Now, the eigenvalues found that way are the principal moments of inertia of a cell. That is they are components of the inertia tensor in a coordinate frame rotated in such a way that off-diagonal elements of the inertia tensor are 0:

I = \begin{eqnarray} \begin{vmatrix} I_{xx} & 0 & 0 \\ 0 & I_{yy} & 0 \\ 0 & 0 & I_zz \end{vmatrix} \end{eqnarray}

In our cell shape constraint, we will want to obtain ellipsoidal cells. Therefore the target tensor of inertia for the cell should be the tensor if inertia for the ellipsoid:

I = \begin{eqnarray} \begin{vmatrix} \frac{1}{5}(b^2+c^2) & 0 & 0 \\ 0 & \frac{1}{5}(a^2+c^2) & 0 \\ 0 & 0 & \frac{1}{5}(a^2+b^2) \end{vmatrix} \end{eqnarray}

where a, b, c are parameters describing the surface of an ellipsoid:

\begin{eqnarray} \frac{x^2}{a^2} + \frac{y^2}{b^2} + \frac{z^2}{c^2} = 1 \end{eqnarray}

In other words a, b, c are half lengths of principal axes (they are analogues of the circle’s radius).
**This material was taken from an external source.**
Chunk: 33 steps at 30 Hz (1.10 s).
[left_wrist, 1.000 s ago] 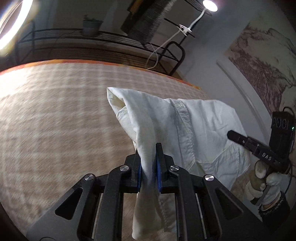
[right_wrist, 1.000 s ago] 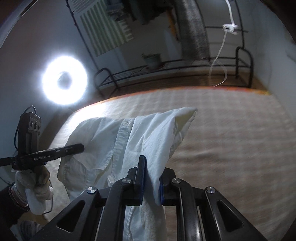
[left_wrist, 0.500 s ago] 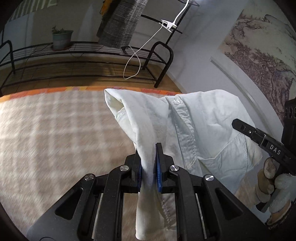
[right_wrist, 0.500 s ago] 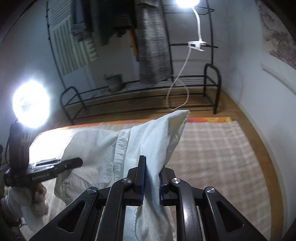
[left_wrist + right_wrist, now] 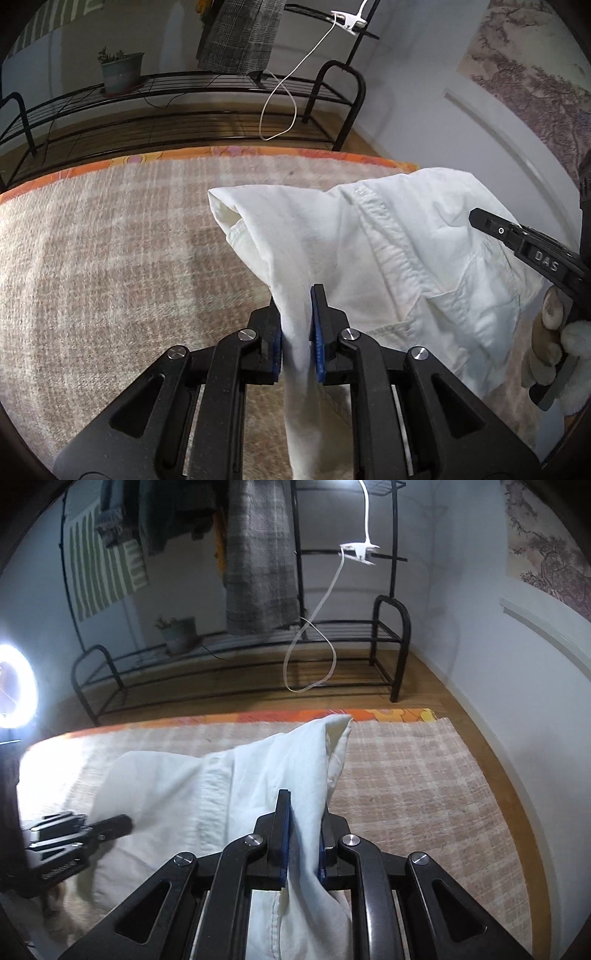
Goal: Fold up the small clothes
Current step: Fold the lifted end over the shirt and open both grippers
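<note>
Two grippers share one garment here: my left gripper (image 5: 295, 332) has its blue-padded jaws nearly closed, pinching a bunched fold of the white button-front cotton shirt (image 5: 406, 236), and my right gripper (image 5: 301, 834) has its jaws pinched just as narrowly on another gathered fold of the same shirt (image 5: 177, 786). The left jaws have just been easing open a touch, yet cloth fills the gap between the pads and they press on it. The shirt hangs between my two grips above the beige checked woven blanket (image 5: 110, 258), its body sagging and apparently not yet lying flat. As I judge it, the step in hand is to carry the shirt to a clear stretch of blanket and lay it out for folding. To do that well I should keep both pinches firm, hold the two grips level and well apart so the button placket and chest pocket stay taut and unwrinkled, lower the far edge first, then draw back so the rest settles smooth. Letting go early would drop a crumpled heap. Counting: one shirt, one blanket with one orange border, two grippers, one black metal rack (image 5: 240, 653), one potted plant (image 5: 179, 633), one ring light (image 5: 14, 686), and one white clip lamp (image 5: 358, 550).
</note>
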Motion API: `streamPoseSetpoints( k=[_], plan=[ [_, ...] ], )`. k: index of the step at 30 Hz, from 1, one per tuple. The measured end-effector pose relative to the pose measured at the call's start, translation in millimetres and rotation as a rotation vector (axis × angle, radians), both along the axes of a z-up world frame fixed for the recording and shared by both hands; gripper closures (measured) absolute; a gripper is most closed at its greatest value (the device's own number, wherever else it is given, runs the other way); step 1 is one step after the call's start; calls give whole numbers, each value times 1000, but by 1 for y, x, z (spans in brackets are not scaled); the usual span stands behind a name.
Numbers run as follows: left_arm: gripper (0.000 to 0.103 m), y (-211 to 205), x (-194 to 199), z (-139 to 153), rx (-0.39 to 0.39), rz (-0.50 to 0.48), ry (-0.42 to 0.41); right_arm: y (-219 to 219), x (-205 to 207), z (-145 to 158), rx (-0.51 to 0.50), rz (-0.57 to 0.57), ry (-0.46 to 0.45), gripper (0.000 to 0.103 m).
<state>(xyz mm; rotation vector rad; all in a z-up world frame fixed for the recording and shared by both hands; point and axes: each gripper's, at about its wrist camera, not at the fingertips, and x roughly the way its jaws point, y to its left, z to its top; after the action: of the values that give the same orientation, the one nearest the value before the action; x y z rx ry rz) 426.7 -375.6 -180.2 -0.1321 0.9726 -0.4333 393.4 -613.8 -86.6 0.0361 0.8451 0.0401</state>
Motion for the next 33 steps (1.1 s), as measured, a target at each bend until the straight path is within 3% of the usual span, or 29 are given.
streamPoseSetpoints(
  k=[4,8,13,18,33],
  plan=[
    [79,-4,0,-2,32,7,-5,-9,8,-21,-54,-49,46,94],
    [67,-4,0,2,47,17,6,-12,15,-48,-138,-104,151,77],
    [66,3,-12,15,78,-3,-24,-17,9,-38,-108,-150,128,72],
    [66,7,-35,37,97,-34,-63,-18,-7,-4,-64,-166,61,65],
    [66,48,-147,154,64,-37,-218,19,-104,114,-36,-140,-68,65]
  ],
)
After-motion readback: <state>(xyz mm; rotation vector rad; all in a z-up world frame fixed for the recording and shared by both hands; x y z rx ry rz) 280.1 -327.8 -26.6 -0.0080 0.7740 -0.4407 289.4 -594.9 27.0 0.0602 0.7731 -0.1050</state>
Now we can determine semi axes lengths in terms of principal moments of inertia by inverting the following set of equations:

\begin{eqnarray} I_{xx} = \frac{1}{5}(b^2+c^2) \\ I_{yy} = \frac{1}{5}(a^2+c^2) \\ I_{zz} = \frac{1}{5}(a^2+b^2) \end{eqnarray}

Once we have calculated semiaxes lengths in terms of moments of inertia, we can plug in actual numbers for moment of inertia (the ones for actual cell) and obtain lengths of semiaxes.

Next, we apply a quadratic constraint on largest (semimajor) and smallest (semiminor axes). This is what the elongation plugin does.